Beginning at the top of the listing, repeat each line exactly until the line with "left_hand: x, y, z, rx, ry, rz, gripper" has been repeated too.

Start of Information provided

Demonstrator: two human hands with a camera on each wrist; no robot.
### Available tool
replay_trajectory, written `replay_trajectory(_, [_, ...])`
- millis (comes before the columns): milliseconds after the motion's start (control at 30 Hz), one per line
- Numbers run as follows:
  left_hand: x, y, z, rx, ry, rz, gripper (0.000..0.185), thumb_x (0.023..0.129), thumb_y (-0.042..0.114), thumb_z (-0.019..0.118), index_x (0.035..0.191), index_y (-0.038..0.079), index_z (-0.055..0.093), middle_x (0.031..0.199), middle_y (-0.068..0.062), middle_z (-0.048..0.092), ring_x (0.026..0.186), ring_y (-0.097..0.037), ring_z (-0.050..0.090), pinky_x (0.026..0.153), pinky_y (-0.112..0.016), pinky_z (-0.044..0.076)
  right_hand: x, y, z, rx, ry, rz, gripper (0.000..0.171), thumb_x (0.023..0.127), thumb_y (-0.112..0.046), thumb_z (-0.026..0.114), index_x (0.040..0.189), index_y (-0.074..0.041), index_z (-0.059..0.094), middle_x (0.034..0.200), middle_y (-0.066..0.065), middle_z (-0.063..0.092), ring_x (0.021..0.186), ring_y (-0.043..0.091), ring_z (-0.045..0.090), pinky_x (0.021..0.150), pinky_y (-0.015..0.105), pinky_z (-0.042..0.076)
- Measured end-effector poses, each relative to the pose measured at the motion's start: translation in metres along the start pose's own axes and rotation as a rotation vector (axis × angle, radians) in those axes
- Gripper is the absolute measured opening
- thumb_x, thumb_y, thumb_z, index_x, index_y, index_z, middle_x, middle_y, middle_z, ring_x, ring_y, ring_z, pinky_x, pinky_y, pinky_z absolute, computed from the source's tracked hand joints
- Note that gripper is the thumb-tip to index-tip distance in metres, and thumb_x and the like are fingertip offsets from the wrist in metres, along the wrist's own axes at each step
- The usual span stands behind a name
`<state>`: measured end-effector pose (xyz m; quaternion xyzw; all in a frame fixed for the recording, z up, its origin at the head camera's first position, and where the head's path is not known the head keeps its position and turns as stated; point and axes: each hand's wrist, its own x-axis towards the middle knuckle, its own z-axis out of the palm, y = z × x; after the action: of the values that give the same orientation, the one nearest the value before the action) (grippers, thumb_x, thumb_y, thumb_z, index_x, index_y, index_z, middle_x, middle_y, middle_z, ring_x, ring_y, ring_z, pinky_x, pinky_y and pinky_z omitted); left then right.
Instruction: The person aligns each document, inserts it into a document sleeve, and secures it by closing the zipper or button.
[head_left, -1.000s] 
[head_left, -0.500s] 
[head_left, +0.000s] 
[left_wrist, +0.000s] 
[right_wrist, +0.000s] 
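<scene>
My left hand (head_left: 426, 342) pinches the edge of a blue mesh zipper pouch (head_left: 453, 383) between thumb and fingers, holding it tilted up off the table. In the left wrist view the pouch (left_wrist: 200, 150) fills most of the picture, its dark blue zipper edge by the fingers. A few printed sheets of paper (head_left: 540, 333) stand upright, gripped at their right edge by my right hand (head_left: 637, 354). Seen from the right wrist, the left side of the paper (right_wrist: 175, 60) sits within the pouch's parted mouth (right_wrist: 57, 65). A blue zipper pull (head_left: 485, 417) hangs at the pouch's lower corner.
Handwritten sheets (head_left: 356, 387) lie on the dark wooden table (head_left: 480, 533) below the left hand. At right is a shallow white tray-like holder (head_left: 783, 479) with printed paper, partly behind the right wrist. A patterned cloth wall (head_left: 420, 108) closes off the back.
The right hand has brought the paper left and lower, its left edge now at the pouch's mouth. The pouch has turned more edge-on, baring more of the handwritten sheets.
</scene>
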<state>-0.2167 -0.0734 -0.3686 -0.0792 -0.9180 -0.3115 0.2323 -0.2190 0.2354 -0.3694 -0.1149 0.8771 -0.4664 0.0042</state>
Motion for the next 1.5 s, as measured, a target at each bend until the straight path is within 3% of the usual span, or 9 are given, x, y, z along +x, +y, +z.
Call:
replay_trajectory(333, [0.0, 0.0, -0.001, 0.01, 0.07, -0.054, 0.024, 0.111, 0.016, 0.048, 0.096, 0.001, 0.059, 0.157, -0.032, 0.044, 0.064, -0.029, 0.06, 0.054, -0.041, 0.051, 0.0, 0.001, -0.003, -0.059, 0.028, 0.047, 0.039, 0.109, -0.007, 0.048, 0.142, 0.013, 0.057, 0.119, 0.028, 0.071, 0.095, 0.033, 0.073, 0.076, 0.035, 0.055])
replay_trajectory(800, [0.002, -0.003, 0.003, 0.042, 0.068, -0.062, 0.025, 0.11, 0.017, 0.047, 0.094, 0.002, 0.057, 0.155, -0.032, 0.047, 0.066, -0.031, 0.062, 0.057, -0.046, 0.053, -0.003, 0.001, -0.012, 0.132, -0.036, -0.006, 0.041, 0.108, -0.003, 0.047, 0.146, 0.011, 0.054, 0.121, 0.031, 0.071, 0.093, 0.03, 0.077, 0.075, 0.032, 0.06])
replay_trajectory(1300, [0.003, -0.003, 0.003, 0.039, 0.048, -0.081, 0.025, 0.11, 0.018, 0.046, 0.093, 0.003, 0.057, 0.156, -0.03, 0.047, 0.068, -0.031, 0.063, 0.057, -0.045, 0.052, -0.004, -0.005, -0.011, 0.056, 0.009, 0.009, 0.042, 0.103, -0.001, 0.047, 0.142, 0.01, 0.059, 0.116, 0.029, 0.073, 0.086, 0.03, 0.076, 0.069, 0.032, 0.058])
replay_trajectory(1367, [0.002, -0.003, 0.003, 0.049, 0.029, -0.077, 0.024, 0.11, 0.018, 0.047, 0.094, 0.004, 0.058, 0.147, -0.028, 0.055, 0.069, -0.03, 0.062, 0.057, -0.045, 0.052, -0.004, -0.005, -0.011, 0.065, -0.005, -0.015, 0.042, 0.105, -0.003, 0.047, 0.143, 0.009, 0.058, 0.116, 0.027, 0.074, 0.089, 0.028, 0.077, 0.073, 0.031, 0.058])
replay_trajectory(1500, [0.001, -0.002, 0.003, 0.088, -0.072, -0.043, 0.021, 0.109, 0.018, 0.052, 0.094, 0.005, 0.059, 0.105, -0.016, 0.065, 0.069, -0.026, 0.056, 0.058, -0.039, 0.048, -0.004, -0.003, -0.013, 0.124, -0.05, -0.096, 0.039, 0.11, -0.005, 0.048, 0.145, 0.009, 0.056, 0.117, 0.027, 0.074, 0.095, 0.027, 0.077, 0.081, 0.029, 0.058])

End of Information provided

Task output:
Demonstrator: two human hands with a camera on each wrist; no robot.
### Available tool
replay_trajectory, written `replay_trajectory(_, [_, ...])`
- millis (comes before the columns): milliseconds after the motion's start (control at 30 Hz), one per line
- Numbers run as follows:
  left_hand: x, y, z, rx, ry, rz, gripper (0.000..0.185), thumb_x (0.023..0.129), thumb_y (-0.042..0.114), thumb_z (-0.019..0.118), index_x (0.035..0.191), index_y (-0.038..0.079), index_z (-0.055..0.093), middle_x (0.031..0.199), middle_y (-0.068..0.062), middle_z (-0.048..0.092), ring_x (0.026..0.186), ring_y (-0.097..0.037), ring_z (-0.050..0.090), pinky_x (0.026..0.153), pinky_y (-0.112..0.016), pinky_z (-0.044..0.076)

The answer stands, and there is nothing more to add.